• [INSTRUCTIONS TO FOLLOW]:
Go through the listing beneath this task and return every line that carries the string "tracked".

• [EXTRACTED MATERIAL]:
-- Opening Marker --

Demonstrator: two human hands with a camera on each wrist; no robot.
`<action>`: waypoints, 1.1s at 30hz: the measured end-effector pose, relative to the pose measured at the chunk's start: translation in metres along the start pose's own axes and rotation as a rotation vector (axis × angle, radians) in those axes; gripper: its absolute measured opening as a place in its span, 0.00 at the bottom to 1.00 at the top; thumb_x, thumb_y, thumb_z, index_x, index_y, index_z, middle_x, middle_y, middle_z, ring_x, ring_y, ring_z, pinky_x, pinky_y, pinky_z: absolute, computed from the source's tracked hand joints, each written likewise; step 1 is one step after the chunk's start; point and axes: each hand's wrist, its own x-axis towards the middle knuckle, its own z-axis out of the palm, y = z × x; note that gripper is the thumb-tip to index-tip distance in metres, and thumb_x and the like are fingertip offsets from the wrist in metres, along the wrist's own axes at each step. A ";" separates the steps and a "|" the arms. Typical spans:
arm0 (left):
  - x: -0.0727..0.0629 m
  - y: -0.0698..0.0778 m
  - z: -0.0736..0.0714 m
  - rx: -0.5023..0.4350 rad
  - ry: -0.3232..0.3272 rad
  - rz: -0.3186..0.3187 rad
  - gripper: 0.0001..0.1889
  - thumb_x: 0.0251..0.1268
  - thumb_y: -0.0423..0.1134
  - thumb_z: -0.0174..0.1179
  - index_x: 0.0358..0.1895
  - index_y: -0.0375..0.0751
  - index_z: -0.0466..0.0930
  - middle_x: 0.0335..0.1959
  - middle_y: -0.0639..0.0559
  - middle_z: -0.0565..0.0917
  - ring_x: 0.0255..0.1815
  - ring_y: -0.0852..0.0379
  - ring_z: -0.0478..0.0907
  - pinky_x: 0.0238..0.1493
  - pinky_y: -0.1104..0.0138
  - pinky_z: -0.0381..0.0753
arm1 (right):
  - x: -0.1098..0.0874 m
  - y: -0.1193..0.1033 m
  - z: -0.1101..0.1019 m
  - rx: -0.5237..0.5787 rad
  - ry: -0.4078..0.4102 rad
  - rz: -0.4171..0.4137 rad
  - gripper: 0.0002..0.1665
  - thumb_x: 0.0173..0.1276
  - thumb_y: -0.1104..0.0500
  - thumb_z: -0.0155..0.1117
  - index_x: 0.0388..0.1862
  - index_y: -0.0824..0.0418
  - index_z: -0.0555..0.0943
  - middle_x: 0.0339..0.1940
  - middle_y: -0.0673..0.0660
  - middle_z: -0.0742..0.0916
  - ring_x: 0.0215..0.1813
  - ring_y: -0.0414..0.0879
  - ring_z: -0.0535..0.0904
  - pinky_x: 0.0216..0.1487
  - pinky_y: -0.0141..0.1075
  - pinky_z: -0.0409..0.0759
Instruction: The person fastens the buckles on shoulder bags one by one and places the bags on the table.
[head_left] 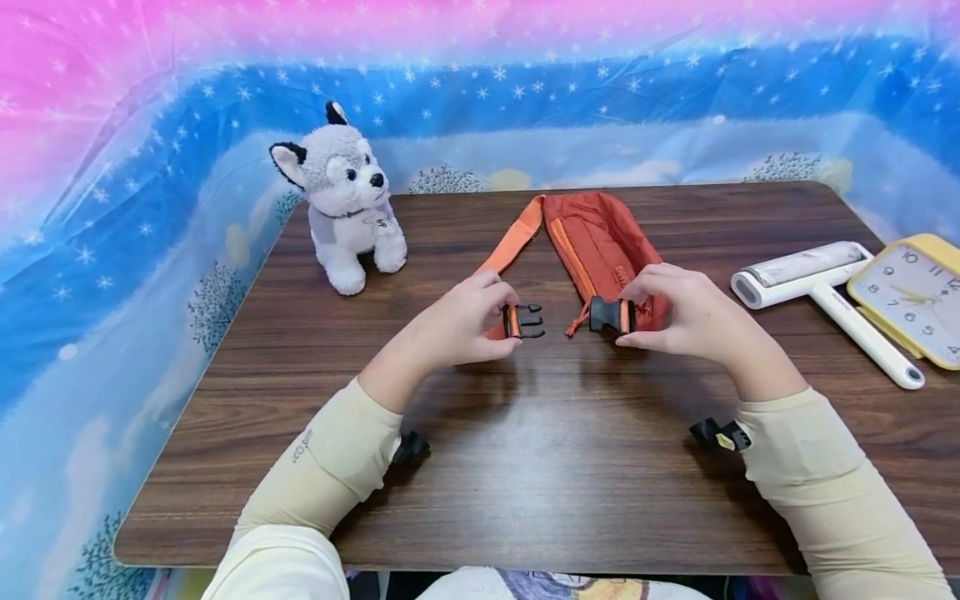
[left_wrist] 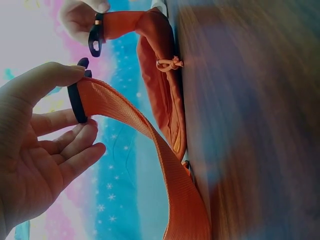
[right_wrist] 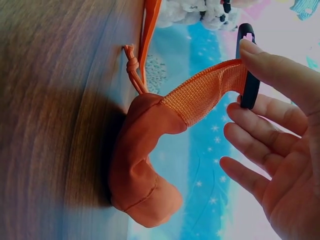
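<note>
Evidently, the pronged buckle half [head_left: 530, 320] is held by its back edge so its front is free, facing the socket half [head_left: 603, 315]; the red-orange bag [head_left: 600, 237] lies behind on the table [head_left: 540, 475]. Fingers pinch narrowly: left hand [head_left: 474, 321] on the pronged half, right hand [head_left: 693, 312] on the socket half.

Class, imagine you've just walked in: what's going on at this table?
The person's left hand pinches the pronged half of a black plastic buckle on an orange woven strap. The right hand pinches the socket half, attached by orange webbing to a rust-red fabric bag lying on a dark wood-grain table. The halves face each other with a gap between them, so the buckle isn't fastened yet.
</note>
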 end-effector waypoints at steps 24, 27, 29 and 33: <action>0.000 0.000 0.005 0.021 0.039 0.047 0.16 0.51 0.38 0.68 0.41 0.33 0.78 0.37 0.46 0.73 0.36 0.54 0.74 0.40 0.67 0.74 | 0.002 -0.002 0.005 0.049 0.009 -0.047 0.23 0.40 0.57 0.81 0.37 0.57 0.82 0.33 0.47 0.83 0.34 0.36 0.74 0.34 0.29 0.69; 0.000 0.001 0.005 0.016 0.046 0.056 0.16 0.51 0.38 0.68 0.41 0.33 0.78 0.36 0.45 0.73 0.35 0.54 0.73 0.38 0.66 0.73 | 0.002 -0.002 0.006 0.052 0.001 -0.049 0.23 0.40 0.57 0.81 0.37 0.57 0.82 0.34 0.47 0.83 0.34 0.36 0.75 0.35 0.29 0.69; 0.000 0.002 0.004 0.013 0.052 0.065 0.16 0.51 0.37 0.68 0.41 0.33 0.78 0.36 0.45 0.73 0.35 0.54 0.73 0.38 0.66 0.72 | 0.002 -0.002 0.006 0.052 -0.003 -0.050 0.23 0.41 0.57 0.81 0.37 0.56 0.82 0.33 0.46 0.83 0.34 0.36 0.75 0.35 0.30 0.70; 0.000 0.003 0.004 -0.001 0.065 0.089 0.15 0.50 0.37 0.68 0.40 0.33 0.78 0.37 0.45 0.73 0.35 0.53 0.74 0.39 0.67 0.73 | 0.001 -0.001 0.006 0.048 -0.007 -0.050 0.23 0.41 0.56 0.81 0.37 0.56 0.82 0.33 0.45 0.82 0.35 0.36 0.75 0.36 0.30 0.71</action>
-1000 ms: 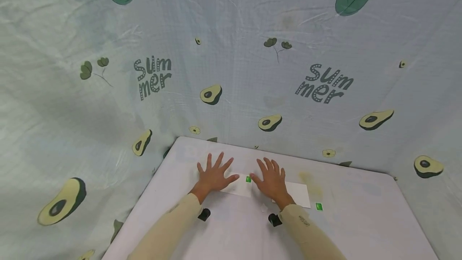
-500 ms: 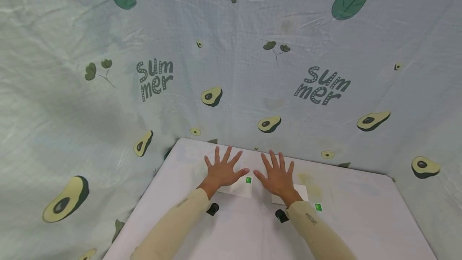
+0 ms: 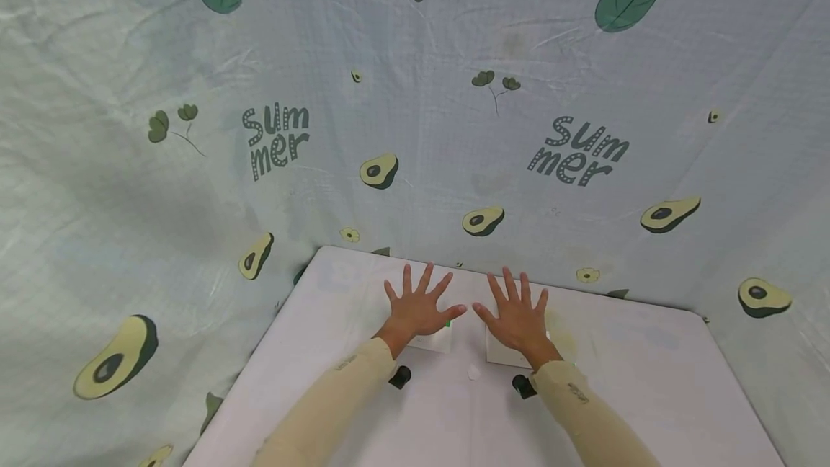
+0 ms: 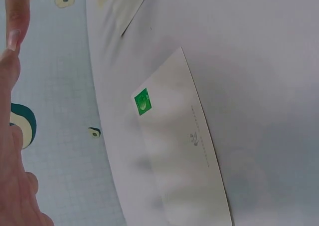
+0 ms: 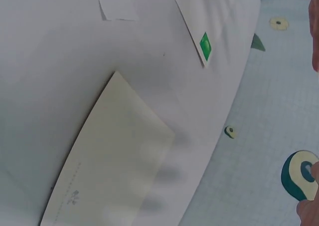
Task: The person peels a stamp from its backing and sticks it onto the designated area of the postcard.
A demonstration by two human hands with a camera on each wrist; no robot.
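Observation:
Both hands hang over the white table with fingers spread and nothing in them. My left hand (image 3: 416, 310) is above a white envelope (image 4: 174, 146), covering much of it in the head view. A small green stamp (image 4: 143, 102) sits near one corner of that envelope, and faint print runs along its edge. Over a second white envelope (image 5: 107, 156) is my right hand (image 3: 519, 319). The part of this envelope that shows bears faint print and no stamp. Finger shadows fall across both envelopes in the wrist views.
A small white paper scrap (image 3: 474, 372) lies on the table (image 3: 454, 424) between the two forearms. Dark wrist cameras (image 3: 400, 377) hang under the wrists. Behind the table's far edge rises a cloth backdrop (image 3: 428, 114) printed with avocados and leaves.
Both hands have shifted right and slightly toward the far edge, fingers still spread. The right sleeve now covers the green square that showed beside the right envelope. Both envelopes stay in place.

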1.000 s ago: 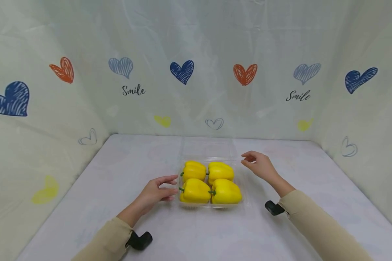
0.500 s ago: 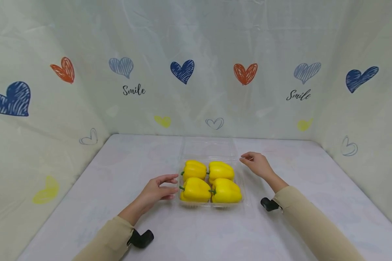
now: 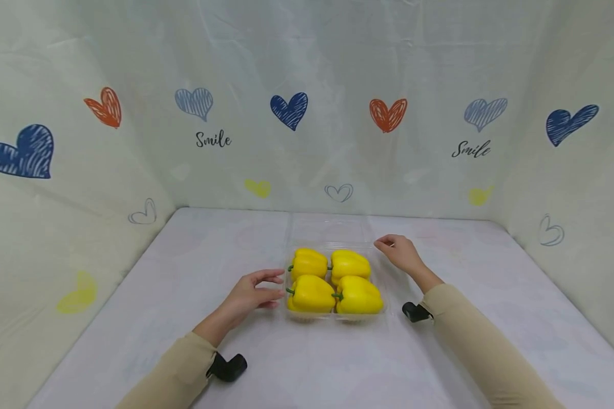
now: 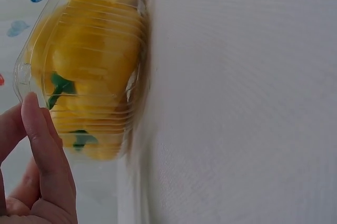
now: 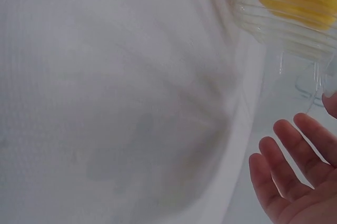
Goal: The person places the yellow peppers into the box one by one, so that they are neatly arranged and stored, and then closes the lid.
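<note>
Several yellow bell peppers (image 3: 311, 294) with green stems fill the base of a clear plastic clamshell box (image 3: 360, 318). Its transparent lid (image 3: 332, 228) is folded back behind the base. My left hand (image 3: 245, 295) is at the box's left side, with thumb and fingers spread apart. In the left wrist view, the thumb tip meets the rim (image 4: 23, 74). My right hand (image 3: 401, 251) is by the back right corner, close to the lid's edge. The right wrist view shows its fingers extended and a gap between thumb and index finger; whether they touch the lid is unclear.
The box stands on a white-covered table (image 3: 307, 363). A white curtain (image 3: 332, 62) printed with hearts and "Smile" hangs behind and at both sides. Black camera mounts (image 3: 228, 368) project from both beige sleeves (image 3: 171, 372).
My right hand has moved slightly left toward the lid, and its thumb and index finger have drawn closer together. The left hand stays beside the box. The whole view has shifted a little.
</note>
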Tool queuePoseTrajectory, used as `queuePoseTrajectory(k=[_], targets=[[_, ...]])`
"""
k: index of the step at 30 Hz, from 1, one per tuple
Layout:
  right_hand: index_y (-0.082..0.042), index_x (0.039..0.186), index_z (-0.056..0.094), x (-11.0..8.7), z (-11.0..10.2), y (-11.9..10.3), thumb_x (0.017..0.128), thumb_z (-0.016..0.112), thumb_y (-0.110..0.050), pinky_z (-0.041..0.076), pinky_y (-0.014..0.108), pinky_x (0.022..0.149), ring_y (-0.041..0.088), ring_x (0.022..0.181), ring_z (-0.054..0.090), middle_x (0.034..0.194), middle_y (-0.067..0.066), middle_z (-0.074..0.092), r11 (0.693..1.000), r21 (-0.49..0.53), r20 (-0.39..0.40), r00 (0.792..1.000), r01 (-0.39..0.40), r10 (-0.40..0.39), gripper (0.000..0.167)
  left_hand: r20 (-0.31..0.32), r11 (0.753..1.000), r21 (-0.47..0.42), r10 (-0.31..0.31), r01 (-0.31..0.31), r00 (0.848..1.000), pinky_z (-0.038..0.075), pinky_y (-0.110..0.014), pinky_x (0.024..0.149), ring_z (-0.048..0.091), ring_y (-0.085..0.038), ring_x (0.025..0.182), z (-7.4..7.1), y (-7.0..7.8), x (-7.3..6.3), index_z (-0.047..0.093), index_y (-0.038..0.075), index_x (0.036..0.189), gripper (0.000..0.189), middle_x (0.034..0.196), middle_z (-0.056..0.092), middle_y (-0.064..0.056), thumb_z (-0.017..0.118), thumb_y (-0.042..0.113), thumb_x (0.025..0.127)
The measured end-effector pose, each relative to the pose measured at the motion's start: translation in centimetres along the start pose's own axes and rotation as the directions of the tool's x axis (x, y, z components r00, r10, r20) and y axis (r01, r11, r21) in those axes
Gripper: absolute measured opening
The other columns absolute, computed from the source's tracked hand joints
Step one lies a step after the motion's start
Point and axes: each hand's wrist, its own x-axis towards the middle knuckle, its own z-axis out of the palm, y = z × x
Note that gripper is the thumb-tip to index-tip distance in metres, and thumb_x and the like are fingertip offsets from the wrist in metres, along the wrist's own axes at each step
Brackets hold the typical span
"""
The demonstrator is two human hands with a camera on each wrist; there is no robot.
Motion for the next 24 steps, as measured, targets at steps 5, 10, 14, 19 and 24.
queuePoseTrajectory(k=[5,10,14,19,24], targets=[[0.004,0.116,0.060,0.2,0.1,0.3,0.096,0.051,-0.024,0.048,0.042,0.079,0.032,0.095,0.054,0.109,0.019,0.060,1.000,0.002,0.005,1.000,-0.014,0.014,0.036,0.039,1.000,0.018,0.008,-0.008,0.999,0.055,-0.032,0.071,0.062,-0.020,0.080,-0.3,0.0,0.2,0.057,0.009,0.127,0.051,0.114,0.054,-0.011,0.075,0.012,0.079],[0.004,0.115,0.061,0.3,0.3,0.4,0.096,0.051,-0.024,0.048,0.042,0.079,0.031,0.094,0.053,0.108,0.019,0.060,1.000,0.014,0.002,1.000,-0.013,0.013,0.035,0.043,0.996,0.089,0.013,-0.017,0.999,0.056,-0.035,0.071,0.063,-0.022,0.084,-1.0,0.1,0.8,0.054,0.009,0.128,0.048,0.113,0.055,-0.011,0.070,0.019,0.084],[0.004,0.115,0.061,0.4,0.5,0.4,0.096,0.051,-0.024,0.048,0.041,0.078,0.030,0.092,0.054,0.106,0.018,0.061,0.999,0.026,0.005,1.000,-0.027,0.027,0.035,-0.043,0.996,0.083,0.011,-0.007,0.999,0.055,-0.032,0.074,0.062,-0.023,0.088,-1.7,0.5,2.4,0.054,0.008,0.129,0.042,0.114,0.057,-0.013,0.062,0.024,0.091],[0.004,0.117,0.059,0.6,0.6,0.3,0.097,0.050,-0.025,0.049,0.041,0.079,0.030,0.091,0.056,0.104,0.018,0.061,0.998,0.049,0.021,0.999,-0.049,0.048,0.037,-0.127,1.000,-0.016,0.012,-0.014,0.992,0.052,-0.029,0.081,0.059,-0.026,0.099,-2.0,2.0,5.3,0.053,0.002,0.128,0.040,0.121,0.056,-0.017,0.056,0.024,0.095],[0.004,0.118,0.058,1.0,0.2,0.3,0.097,0.050,-0.027,0.048,0.042,0.081,0.030,0.092,0.055,0.105,0.018,0.061,0.996,0.054,0.021,0.998,-0.064,0.063,0.038,-0.185,1.000,0.002,0.009,-0.009,0.983,0.051,-0.026,0.082,0.058,-0.024,0.102,-1.4,3.2,8.8,0.053,0.000,0.129,0.041,0.121,0.056,-0.016,0.054,0.025,0.096]])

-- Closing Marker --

• [REPLY]:
`<action>`: waypoints, 1.1s at 30hz: the measured end-effector pose, relative to the pose measured at the chunk's start: translation in metres along the start pose's own axes and rotation as a rotation vector (axis × angle, radians) in those axes; gripper: its absolute measured opening as a place in its span, 0.00 at the bottom to 1.00 at the top; thumb_x, thumb_y, thumb_z, index_x, index_y, index_z, middle_x, middle_y, middle_z, ring_x, ring_y, ring_z, pinky_x, pinky_y, pinky_z: absolute, computed from the source's tracked hand joints, each written likewise; step 1 is one step after the chunk's start; point and axes: each hand's wrist, its own x-axis towards the middle knuckle, its own z-axis out of the palm, y = z × x; note that gripper is the thumb-tip to index-tip distance in metres, and thumb_x and the like are fingertip offsets from the wrist in metres, along the wrist's own axes at each step. A ";" separates the steps and a "|" the arms. Typical spans:
The other columns absolute, computed from the source's tracked hand joints

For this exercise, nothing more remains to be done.